Given: $\begin{matrix} {(a + b)}^{n} =^{n} c_{0} a^{n} +^{n} c_{1} a^{n - 1} b +^{n} c_{2} a^{n - 2} b^{2} + . . . . . . . +^{n} c_{n} b^{n} \end{matrix}$ ........(1)
Let us prove above result by principles of mathematical induction as follows:
Step(i): For $n = 1$ ,
LHS $= {(a + b)}^{1}$
$= (a + b)$
R.H.S $=^{1} c_{0} a^{1} +^{1} c_{1} a^{1 - 1} b$
$= a + a^{0} b$
$= a + (1) b$
$= a + b$
Thus, LHS=RHS.
Therefore, the result is true for $n = 1$ .
Step(ii): Assume the result is true for $n = k$ .
i.e., $\begin{matrix} {(a + b)}^{k} =^{k} c_{0} a^{k} +^{k} c_{1} a^{k - 1} b +^{k} c_{2} a^{k - 2} b^{2} + . . . . . . . +^{k} c_{k} b^{k} \end{matrix}$ ..........(2)
Step(iii): We shall prove that the result is true for $n = k + 1$ .
i.e., we need to prove $\begin{matrix} {(a + b)}^{k + 1} =^{k + 1} c_{0} a^{k + 1} +^{k + 1} c_{1} a^{k} b +^{k + 1} c_{2} a^{k - 1} b^{2} + . . . . . . . +^{k + 1} c_{k + 1} b^{k + 1} \end{matrix}$ ........(3)

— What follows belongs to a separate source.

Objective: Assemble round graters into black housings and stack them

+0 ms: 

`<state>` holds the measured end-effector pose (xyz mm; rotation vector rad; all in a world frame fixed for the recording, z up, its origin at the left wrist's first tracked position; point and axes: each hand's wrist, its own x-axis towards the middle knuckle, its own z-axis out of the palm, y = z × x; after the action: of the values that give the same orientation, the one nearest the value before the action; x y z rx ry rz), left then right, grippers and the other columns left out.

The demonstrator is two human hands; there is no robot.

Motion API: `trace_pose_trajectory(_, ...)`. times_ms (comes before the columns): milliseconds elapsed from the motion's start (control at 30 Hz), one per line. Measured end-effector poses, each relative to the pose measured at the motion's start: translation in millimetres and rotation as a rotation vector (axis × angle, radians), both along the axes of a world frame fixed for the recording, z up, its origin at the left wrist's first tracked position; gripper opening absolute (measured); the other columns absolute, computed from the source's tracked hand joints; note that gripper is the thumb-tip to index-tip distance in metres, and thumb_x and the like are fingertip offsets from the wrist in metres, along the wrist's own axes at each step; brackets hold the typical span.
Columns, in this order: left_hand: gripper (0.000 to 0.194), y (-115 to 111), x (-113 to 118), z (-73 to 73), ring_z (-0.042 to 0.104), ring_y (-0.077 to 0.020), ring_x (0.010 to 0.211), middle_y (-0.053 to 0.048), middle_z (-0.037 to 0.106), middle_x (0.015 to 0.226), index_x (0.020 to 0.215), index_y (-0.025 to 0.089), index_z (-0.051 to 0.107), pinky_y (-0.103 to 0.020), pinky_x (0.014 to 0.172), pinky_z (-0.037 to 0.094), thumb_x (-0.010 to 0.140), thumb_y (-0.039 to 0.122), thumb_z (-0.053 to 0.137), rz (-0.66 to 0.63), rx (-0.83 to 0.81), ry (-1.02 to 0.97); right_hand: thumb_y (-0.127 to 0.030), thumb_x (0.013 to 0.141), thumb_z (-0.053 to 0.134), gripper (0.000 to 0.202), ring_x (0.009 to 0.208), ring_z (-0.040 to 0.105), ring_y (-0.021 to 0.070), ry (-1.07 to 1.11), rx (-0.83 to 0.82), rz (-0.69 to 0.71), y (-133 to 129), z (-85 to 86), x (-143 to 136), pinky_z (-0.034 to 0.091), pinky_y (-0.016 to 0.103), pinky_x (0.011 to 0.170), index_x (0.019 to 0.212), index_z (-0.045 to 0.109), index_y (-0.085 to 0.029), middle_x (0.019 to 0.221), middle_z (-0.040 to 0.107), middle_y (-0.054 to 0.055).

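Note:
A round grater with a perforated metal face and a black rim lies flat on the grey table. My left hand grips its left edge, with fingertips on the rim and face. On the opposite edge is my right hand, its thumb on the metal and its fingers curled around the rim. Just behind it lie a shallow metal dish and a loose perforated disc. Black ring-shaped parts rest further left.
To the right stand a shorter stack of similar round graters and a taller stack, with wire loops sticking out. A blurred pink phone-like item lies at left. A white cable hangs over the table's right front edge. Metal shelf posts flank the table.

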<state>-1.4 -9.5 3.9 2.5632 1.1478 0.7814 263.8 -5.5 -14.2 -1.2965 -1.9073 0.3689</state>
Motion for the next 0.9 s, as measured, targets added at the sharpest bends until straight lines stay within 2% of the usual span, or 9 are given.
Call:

Consider LHS $= {(a + b)}^{k + 1}$
$= (a + b) {(a + b)}^{k}$
$= (a + b) \times$ $(\begin{matrix} ^{k} c_{0} a^{k} +^{k} c_{1} a^{k - 1} b +^{k} c_{2} a^{k - 2} b^{2} + . . . . . . . +^{k} c_{k} b^{k} \end{matrix})$ [From equation (2)]
$= \begin{matrix} ^{k} c_{0} a^{k + 1} +^{k} c_{1} a^{k} b +^{k} c_{2} a^{k - 1} b^{2} + . . . . . . . +^{k} c_{k} a b^{k} \end{matrix}$ $+ \begin{matrix} ^{k} c_{0} a^{k} b +^{k} c_{1} a^{k - 1} b^{2} +^{k} c_{2} a^{k - 2} b^{3} + . . . . . . . +^{k} c_{k} b^{k + 1} \end{matrix}$
$=^{k} c_{0} a^{k + 1} + (^{k} c_{1} +^{k} c_{0}) (a^{k} b) + (^{k} c_{2} +^{k} c_{1}) (a^{k - 1} b^{2}) + . . . . . . . + (^{k} c_{k} +^{k} c_{k - 1}) a b^{k} +^{k} c_{k} b^{k + 1}$
$=^{k + 1} c_{0} a^{k + 1} +^{k + 1} c_{1} (a^{k} b) +^{k + 1} c_{2} (a^{k - 1} b^{2}) + . . . . . . . +^{k + 1} c_{k} a b^{k} +^{k + 1} c_{k + 1} b^{k + 1}$ [ $∵^{k + 1} c_{0} = 1, (^{n} c_{r} +^{n} c_{r - 1}) =^{n + 1} c_{r},^{k + 1} c_{k + 1} = 1$ ]
$= R . H . S$
Therefore, the result is true for $n = k + 1$ .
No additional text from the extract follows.